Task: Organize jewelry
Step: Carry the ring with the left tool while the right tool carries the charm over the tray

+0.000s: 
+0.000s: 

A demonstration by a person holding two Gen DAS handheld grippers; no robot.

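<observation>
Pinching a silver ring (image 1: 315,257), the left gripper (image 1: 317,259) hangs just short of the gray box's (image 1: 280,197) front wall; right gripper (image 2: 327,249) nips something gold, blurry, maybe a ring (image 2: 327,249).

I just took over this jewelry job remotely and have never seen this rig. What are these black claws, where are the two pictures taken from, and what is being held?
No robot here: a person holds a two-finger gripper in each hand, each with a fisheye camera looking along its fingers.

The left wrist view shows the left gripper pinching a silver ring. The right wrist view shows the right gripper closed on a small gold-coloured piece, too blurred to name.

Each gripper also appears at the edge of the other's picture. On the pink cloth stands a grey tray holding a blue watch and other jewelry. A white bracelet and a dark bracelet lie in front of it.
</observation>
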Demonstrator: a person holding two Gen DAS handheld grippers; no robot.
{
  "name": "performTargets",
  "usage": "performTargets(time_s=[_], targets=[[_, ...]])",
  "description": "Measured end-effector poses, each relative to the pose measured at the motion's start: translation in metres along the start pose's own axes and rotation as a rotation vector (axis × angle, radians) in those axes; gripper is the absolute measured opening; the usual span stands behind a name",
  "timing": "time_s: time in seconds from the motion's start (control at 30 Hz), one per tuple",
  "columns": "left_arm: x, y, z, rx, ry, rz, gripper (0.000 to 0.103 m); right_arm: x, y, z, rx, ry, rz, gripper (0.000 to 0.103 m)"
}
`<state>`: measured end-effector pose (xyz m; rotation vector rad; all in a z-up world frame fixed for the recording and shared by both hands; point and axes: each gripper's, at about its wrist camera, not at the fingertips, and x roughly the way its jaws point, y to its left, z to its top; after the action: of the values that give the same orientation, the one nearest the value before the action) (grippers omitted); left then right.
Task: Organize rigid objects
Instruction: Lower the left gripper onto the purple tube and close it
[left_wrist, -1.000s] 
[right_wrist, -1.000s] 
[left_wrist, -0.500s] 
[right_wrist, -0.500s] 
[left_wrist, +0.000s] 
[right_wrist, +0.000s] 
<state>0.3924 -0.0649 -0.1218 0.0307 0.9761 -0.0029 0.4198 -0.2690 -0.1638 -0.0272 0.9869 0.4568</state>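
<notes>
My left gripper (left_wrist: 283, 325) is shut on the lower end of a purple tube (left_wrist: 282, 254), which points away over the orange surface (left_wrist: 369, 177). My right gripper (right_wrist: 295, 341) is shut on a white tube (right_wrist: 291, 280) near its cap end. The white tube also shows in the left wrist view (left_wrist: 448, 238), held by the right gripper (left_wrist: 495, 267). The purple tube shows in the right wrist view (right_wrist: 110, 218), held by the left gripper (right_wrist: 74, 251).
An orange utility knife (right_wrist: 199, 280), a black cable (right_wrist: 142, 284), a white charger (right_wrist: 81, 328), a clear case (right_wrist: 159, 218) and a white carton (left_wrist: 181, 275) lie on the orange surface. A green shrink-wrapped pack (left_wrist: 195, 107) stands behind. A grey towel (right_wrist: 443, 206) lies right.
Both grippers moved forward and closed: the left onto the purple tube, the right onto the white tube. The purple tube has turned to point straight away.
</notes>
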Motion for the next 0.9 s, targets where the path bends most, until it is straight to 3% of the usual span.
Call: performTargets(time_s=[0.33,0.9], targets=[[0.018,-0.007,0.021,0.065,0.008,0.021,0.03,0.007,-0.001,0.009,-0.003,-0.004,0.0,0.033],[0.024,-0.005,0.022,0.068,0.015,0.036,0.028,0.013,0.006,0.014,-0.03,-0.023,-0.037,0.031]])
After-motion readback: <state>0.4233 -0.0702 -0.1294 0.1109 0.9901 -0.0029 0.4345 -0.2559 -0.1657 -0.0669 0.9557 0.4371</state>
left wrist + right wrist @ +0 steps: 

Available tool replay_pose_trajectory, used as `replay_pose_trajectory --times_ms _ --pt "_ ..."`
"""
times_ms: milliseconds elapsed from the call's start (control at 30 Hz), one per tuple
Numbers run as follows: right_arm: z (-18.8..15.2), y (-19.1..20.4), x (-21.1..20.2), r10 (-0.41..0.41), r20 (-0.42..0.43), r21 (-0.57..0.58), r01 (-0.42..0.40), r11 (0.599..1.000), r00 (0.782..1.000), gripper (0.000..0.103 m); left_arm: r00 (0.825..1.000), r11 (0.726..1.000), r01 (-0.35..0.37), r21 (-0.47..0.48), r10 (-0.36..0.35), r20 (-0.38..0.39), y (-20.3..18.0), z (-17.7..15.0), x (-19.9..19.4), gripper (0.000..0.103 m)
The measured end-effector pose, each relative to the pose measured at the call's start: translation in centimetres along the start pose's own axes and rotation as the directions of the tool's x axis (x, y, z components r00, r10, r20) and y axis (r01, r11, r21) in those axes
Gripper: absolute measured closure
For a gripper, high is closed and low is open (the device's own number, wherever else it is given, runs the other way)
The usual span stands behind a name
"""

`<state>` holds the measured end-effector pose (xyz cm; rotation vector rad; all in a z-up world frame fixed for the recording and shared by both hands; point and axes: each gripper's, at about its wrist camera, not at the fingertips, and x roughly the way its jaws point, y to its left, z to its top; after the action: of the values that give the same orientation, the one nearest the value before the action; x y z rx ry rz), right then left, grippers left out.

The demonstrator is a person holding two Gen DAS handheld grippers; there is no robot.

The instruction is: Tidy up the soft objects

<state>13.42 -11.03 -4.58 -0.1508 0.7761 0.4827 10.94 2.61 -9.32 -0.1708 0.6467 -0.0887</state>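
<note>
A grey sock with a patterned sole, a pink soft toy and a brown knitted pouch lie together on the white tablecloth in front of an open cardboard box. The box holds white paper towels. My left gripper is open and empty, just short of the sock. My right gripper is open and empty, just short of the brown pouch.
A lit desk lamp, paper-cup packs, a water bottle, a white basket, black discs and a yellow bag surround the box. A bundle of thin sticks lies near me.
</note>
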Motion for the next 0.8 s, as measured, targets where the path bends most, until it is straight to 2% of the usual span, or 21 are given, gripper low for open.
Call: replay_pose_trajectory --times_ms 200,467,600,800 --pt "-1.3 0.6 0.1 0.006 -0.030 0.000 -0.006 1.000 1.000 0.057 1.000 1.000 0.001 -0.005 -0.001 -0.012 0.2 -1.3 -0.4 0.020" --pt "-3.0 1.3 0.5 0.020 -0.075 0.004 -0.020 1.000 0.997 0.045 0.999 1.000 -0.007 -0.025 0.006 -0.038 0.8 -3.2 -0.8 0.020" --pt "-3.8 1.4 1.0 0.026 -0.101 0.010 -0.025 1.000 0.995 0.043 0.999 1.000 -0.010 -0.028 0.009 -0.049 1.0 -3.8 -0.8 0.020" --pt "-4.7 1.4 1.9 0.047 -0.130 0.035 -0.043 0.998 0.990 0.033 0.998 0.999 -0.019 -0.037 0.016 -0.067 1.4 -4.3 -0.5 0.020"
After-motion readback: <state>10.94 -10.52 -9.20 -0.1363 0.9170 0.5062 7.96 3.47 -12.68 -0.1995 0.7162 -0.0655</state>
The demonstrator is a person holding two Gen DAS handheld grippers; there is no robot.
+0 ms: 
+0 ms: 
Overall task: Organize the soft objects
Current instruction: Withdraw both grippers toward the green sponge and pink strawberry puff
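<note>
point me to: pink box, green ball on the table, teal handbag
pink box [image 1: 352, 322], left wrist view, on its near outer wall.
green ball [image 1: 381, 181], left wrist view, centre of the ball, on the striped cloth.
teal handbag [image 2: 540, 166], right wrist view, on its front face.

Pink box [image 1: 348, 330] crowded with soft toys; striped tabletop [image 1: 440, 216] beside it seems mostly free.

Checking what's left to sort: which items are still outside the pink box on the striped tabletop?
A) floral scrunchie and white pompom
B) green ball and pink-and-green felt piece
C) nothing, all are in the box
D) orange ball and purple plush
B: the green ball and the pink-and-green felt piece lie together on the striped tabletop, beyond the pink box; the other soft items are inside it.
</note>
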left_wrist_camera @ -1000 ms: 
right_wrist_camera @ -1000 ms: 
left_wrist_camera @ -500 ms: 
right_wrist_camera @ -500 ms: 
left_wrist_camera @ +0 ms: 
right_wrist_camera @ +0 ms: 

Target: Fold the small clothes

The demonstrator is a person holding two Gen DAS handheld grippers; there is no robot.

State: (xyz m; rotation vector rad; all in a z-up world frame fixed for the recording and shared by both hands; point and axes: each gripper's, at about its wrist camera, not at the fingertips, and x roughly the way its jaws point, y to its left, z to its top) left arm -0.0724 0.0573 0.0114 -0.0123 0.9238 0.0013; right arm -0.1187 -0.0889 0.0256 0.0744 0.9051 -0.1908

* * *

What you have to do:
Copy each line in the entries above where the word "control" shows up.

Answer to this problem:
  "timing": "time_s: time in seconds from the motion's start (control at 30 Hz), one per tuple",
times_ms: milliseconds elapsed from the call's start (control at 30 Hz), one per tuple

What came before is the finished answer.